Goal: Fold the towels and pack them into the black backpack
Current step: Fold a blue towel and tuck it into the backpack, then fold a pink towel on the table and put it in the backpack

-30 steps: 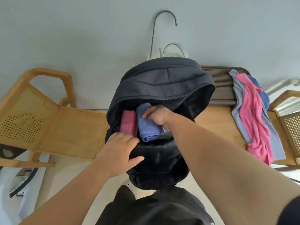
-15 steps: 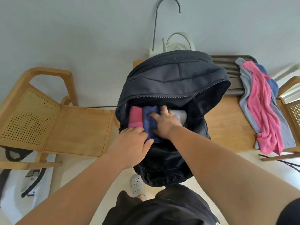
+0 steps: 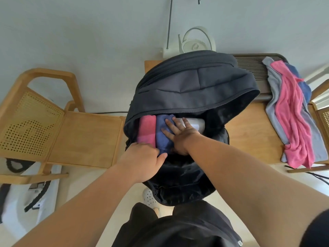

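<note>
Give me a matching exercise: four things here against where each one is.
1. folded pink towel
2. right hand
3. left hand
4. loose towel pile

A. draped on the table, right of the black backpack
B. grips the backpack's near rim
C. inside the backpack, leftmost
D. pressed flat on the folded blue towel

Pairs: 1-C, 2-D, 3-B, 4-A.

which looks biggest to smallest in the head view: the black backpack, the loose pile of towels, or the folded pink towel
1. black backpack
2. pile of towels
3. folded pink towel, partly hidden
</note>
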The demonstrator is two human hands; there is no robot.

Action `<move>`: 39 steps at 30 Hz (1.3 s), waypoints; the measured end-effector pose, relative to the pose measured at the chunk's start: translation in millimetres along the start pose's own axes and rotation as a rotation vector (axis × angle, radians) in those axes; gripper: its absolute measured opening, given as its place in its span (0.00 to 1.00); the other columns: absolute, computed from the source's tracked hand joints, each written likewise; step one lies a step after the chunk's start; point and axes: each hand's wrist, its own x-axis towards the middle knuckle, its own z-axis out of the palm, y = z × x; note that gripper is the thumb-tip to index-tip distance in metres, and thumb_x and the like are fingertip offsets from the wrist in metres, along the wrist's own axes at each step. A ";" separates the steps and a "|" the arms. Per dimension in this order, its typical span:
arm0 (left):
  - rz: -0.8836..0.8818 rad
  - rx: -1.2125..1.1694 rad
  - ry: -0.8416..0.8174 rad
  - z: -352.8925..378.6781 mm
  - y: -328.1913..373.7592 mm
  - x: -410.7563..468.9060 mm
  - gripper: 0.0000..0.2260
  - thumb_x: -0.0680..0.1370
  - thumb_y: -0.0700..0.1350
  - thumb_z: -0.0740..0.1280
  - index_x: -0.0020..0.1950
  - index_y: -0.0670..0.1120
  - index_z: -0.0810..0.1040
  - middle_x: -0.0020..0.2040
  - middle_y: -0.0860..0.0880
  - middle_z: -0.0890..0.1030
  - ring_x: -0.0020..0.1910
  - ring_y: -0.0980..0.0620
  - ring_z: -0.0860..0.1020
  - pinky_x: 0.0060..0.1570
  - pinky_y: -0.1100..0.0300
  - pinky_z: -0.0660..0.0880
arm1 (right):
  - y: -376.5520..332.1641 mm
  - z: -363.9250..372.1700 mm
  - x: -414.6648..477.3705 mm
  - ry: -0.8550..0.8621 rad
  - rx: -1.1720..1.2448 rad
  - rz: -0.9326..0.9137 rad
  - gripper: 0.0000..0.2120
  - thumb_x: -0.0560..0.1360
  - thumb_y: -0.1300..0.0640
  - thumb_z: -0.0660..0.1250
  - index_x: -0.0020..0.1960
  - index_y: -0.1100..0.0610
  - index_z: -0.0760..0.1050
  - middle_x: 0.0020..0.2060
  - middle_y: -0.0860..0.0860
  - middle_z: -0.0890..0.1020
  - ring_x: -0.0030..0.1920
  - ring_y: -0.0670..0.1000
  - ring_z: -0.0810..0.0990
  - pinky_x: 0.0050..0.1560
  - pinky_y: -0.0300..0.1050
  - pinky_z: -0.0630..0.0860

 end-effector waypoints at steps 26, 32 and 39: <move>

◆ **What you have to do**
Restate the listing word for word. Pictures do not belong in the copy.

◆ **Exercise response**
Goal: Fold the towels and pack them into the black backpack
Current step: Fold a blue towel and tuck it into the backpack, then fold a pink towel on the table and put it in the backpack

-30 steps: 
-15 steps: 
+0 steps: 

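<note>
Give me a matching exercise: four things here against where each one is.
1. folded pink towel
2. right hand
3. left hand
4. loose towel pile

A. draped on the table, right of the black backpack
B. grips the backpack's near rim
C. inside the backpack, leftmost
D. pressed flat on the folded blue towel

Pairs: 1-C, 2-D, 3-B, 4-A.

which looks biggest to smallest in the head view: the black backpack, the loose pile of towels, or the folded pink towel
1. black backpack
2. pile of towels
3. folded pink towel, partly hidden
</note>
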The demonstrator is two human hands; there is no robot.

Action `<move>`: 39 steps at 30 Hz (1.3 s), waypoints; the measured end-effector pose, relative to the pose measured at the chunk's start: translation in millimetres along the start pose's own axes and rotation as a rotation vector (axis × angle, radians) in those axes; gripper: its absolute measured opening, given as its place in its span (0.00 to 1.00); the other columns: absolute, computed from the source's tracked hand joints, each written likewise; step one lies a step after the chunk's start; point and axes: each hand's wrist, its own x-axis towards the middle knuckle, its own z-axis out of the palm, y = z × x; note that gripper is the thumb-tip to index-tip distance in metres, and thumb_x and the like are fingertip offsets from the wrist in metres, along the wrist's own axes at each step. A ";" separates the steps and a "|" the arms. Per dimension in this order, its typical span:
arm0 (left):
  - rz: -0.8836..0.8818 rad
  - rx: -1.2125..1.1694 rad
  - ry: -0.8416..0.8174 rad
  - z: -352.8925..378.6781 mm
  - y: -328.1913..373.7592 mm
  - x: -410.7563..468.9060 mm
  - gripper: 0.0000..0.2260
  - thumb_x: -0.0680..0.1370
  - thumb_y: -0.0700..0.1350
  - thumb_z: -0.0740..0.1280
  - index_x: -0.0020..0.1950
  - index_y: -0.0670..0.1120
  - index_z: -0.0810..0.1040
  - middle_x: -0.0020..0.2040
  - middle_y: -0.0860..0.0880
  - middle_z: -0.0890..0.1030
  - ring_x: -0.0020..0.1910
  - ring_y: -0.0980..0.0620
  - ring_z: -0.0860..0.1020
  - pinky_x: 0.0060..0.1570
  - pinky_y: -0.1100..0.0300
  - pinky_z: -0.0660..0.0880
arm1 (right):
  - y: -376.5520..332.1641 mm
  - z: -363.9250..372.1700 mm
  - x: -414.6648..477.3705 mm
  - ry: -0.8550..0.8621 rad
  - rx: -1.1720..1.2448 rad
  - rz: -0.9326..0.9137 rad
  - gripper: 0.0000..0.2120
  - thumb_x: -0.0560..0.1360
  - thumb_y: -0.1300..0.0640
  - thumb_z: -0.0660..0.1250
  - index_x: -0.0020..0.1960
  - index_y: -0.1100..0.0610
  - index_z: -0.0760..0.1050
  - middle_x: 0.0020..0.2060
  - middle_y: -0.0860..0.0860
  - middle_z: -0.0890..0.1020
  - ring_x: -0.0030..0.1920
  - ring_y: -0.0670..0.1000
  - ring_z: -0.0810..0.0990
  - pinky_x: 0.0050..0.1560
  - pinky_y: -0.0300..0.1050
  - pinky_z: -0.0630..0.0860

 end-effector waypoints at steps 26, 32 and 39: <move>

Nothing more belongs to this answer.